Il museo realizzato nell’ottocentesco Palazzo Bocconi-Rizzoli-Carraro, in corso Venezia 52 di fronte ai giardini Montanelli, sarà diretto da Monica Loffredo e potrà contare su un comitato scientifico composto da Mario Abis, Mario Cucinella e coordinato da Salvatore Settis. «Non sarà etrusco, almeno non sarà solo quello — aggiunge Giovanna Forlanelli —. Qui vogliamo sperimentare un museo archeologico diverso, piccolo, con una quarantina dì vetrine e con al massino 200-250 pezzi esposti, non solo etruschi ma con una serie di incursioni (il termine arriva direttamente da Settis, ndr) nel moderno-contemporaneo, per un percorso veloce che non duri più di un’ora perché altrimenti l’attenzione scema. E poi varierà in continuazione utilizzando le opere in deposito, che saranno comunque sempre a disposizione degli studiosi».
Nell’ipogeo ci saranno così gli ex-voto, i piccoli bronzi e una grande urna cineraria in travertino messi a confronto con William Kentridge, Lucio Fontana, Arturo Martini e (soprattutto) con un vaso di Picasso che ripropone l’immagine del banchetto etrusco e che potrebbe tranquillamente sembrare etrusco, mentre la teca più grande accoglie il simbolo (ancora una volta etrusco) del museo, il Guerriero Cernuschi. La Lantern a quatre lumieres di Diego Giacometti, commissionata all’artista dalla collezionista e filantropa americana Rachel Lambert (Bunny) Mellon apre invece il percorso al piano nobile dove alle asce, alle fibule, ai buccheri ritrovati a Tarquinia si affiancano The Etruscan scene di Andy Warhol, le polaroid della serie Etruschi di Paolo Gioli, i lavori di Luigi Ontani, Giulio Paolini, Francesco Simeti, Marianna Kennedy o la grande tela di Giorgio de Chirico Le chaval d’Agamémnon dalla Collezione Giuseppe Merlini («È interessante che tanti collezionisti ci abbiano chiesto di gestire la loro collezione») che ancora una volta reinterpretano l’arte etrusca.
«Un’altra chiave del nostro progetto — conclude Giovanna Forlanelli Rovati — sarà “fare rete”, e quello che è successo per il vaccino anti-Covid lo ha dimostrato in modo evidente, aprirsi alle partnership con altre fondazioni, ma anche con istituzioni, musei e università come con aziende». Con un duplice obiettivo: «Diventare un punto di riferimento non solo artistico ma anche sociale e battere la burocrazia» (quella stessa burocrazia che trent’anni fa aveva impedito la realizzazione delle teche in plexiglas per le tombe di Tarquinia).
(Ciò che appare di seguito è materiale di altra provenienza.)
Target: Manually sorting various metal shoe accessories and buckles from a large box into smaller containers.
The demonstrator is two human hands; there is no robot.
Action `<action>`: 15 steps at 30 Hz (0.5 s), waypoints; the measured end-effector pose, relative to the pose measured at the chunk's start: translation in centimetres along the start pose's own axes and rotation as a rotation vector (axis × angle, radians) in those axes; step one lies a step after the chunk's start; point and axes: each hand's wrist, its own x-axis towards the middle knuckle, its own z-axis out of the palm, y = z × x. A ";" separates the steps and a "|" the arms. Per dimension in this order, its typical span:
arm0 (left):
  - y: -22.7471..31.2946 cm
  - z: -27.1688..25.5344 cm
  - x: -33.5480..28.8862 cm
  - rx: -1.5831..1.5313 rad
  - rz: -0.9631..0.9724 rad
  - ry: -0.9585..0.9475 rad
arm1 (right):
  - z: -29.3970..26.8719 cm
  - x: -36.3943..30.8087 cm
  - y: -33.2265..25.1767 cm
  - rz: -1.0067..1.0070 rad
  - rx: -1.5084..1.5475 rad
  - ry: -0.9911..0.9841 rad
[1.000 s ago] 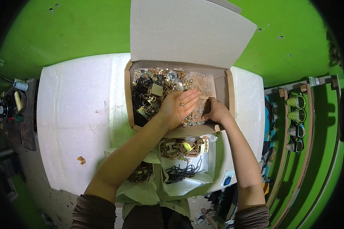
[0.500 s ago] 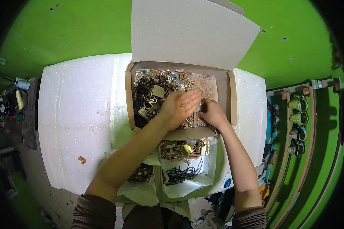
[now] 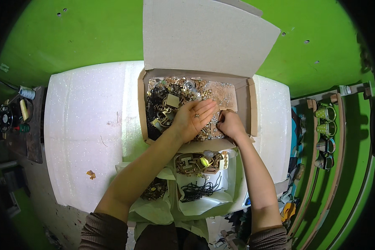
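Note:
My left hand (image 3: pixel 196 118) is over the open cardboard box (image 3: pixel 142 104), palm up with its fingers stretched out flat. On its palm, near the base of the fingers, lie small shiny bits (image 3: pixel 197 116), too small to name. Close beside its fingertips, my right hand (image 3: pixel 231 123) is low in the box with thumb and fingers pinched together; what they hold, if anything, is hidden. Around the hands are black beaded strands (image 3: pixel 155 98), gold-coloured metal buckles and fittings (image 3: pixel 167 114), and many tiny clear rhinestones (image 3: pixel 224 95) scattered at the right.
The box's lid (image 3: pixel 208 35) stands raised at the back. In front, a paper-lined tray (image 3: pixel 225 196) holds metal pieces (image 3: pixel 191 163) and black bead strings (image 3: pixel 201 189). A sparkly white sheet (image 3: pixel 83 137) covers the table. Small shoes (image 3: pixel 326 128) hang on a wooden rack at the right.
My right hand's fingers have drawn closer together at nearly the same spot in the box. My left hand stays palm up, barely moved. The whole view has tilted slightly.

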 end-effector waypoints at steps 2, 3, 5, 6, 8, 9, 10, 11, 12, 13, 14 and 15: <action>0.0 -0.2 -0.1 -0.006 0.007 -0.004 | -0.5 -0.1 -0.2 -0.026 -0.003 0.042; 0.0 -0.3 -0.1 -0.014 0.017 -0.001 | -1.1 -0.2 -0.6 0.020 0.114 0.006; -0.1 -0.4 0.0 -0.021 0.012 -0.004 | -2.4 -0.6 -1.4 0.063 0.230 -0.030; -0.2 -0.3 0.1 -0.031 0.006 -0.001 | -3.1 -0.7 -1.5 0.017 0.323 -0.032; -0.3 -0.5 0.1 0.005 -0.016 -0.006 | -4.6 -1.2 -2.7 -0.037 0.418 -0.037; -0.4 -0.4 0.2 0.040 -0.050 -0.014 | -5.4 -1.5 -3.7 -0.080 0.464 -0.063; -0.4 -0.4 0.3 0.041 -0.051 -0.015 | -5.8 -1.6 -4.5 -0.123 0.511 -0.090; -0.5 -0.2 0.3 0.034 -0.058 -0.003 | -6.0 -1.6 -4.9 -0.121 0.510 -0.084; -0.5 -0.1 0.2 0.028 -0.065 0.011 | -6.0 -1.5 -5.2 -0.173 0.515 -0.105; -0.5 -0.5 0.3 0.016 -0.065 -0.003 | -6.0 -1.4 -5.6 -0.227 0.520 -0.127; -0.4 -0.5 0.3 0.019 -0.068 -0.006 | -6.2 -1.4 -6.0 -0.225 0.521 -0.121; -0.3 -0.6 0.3 0.018 -0.049 0.014 | -6.2 -1.4 -6.3 -0.239 0.541 -0.133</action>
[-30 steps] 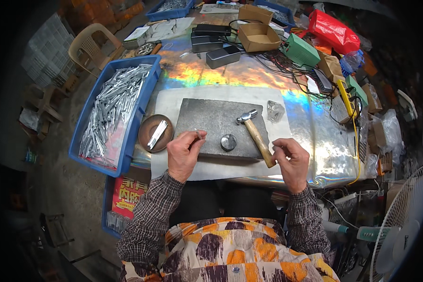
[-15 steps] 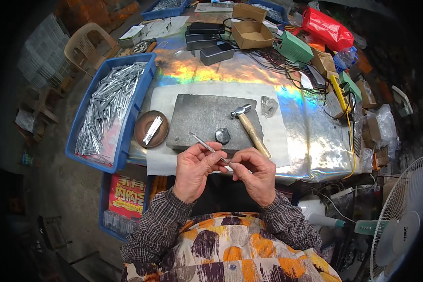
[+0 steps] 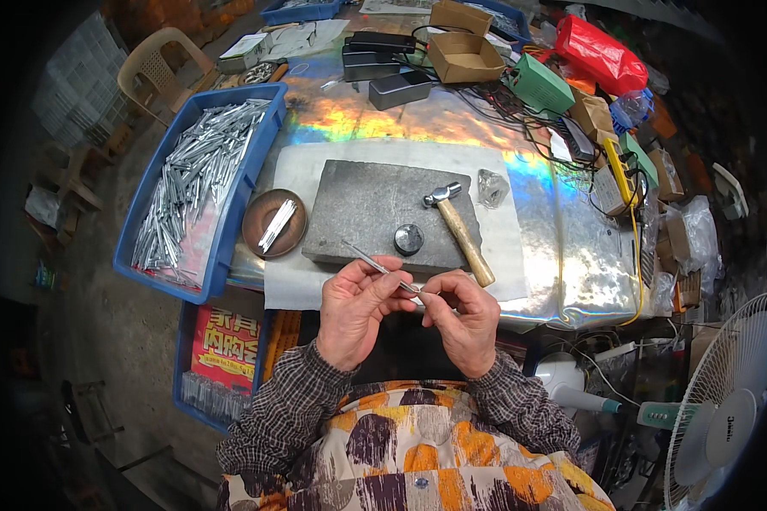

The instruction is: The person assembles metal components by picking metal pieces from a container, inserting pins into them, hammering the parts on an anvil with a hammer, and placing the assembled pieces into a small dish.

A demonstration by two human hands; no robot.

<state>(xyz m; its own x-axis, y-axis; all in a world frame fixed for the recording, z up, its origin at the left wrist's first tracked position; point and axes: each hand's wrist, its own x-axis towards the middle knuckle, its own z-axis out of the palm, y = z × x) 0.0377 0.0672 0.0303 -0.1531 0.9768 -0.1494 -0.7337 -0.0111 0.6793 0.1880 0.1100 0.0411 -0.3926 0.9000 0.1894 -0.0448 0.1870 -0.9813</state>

Per il nuovo museo non è prevista nessuna inaugurazione ufficiale: «Il 7 parte tutto, fino al 30 l’ingresso sarà gratuito, sarà questo il nostro modo di inaugurare». E il futuro? «Mettere il nostro background manageriale al servizio di un’utilità sociale — dice la presidente —, creare un museo che non sia definitivo, che si trasformi a colpi di contaminazioni e incursioni». Per questo il museo ha studiato («Su modello del Cooper-Hewitt di New York») un’applicazione digitale che consentirà di continuare il viaggio nell’universo etrusco anche da casa.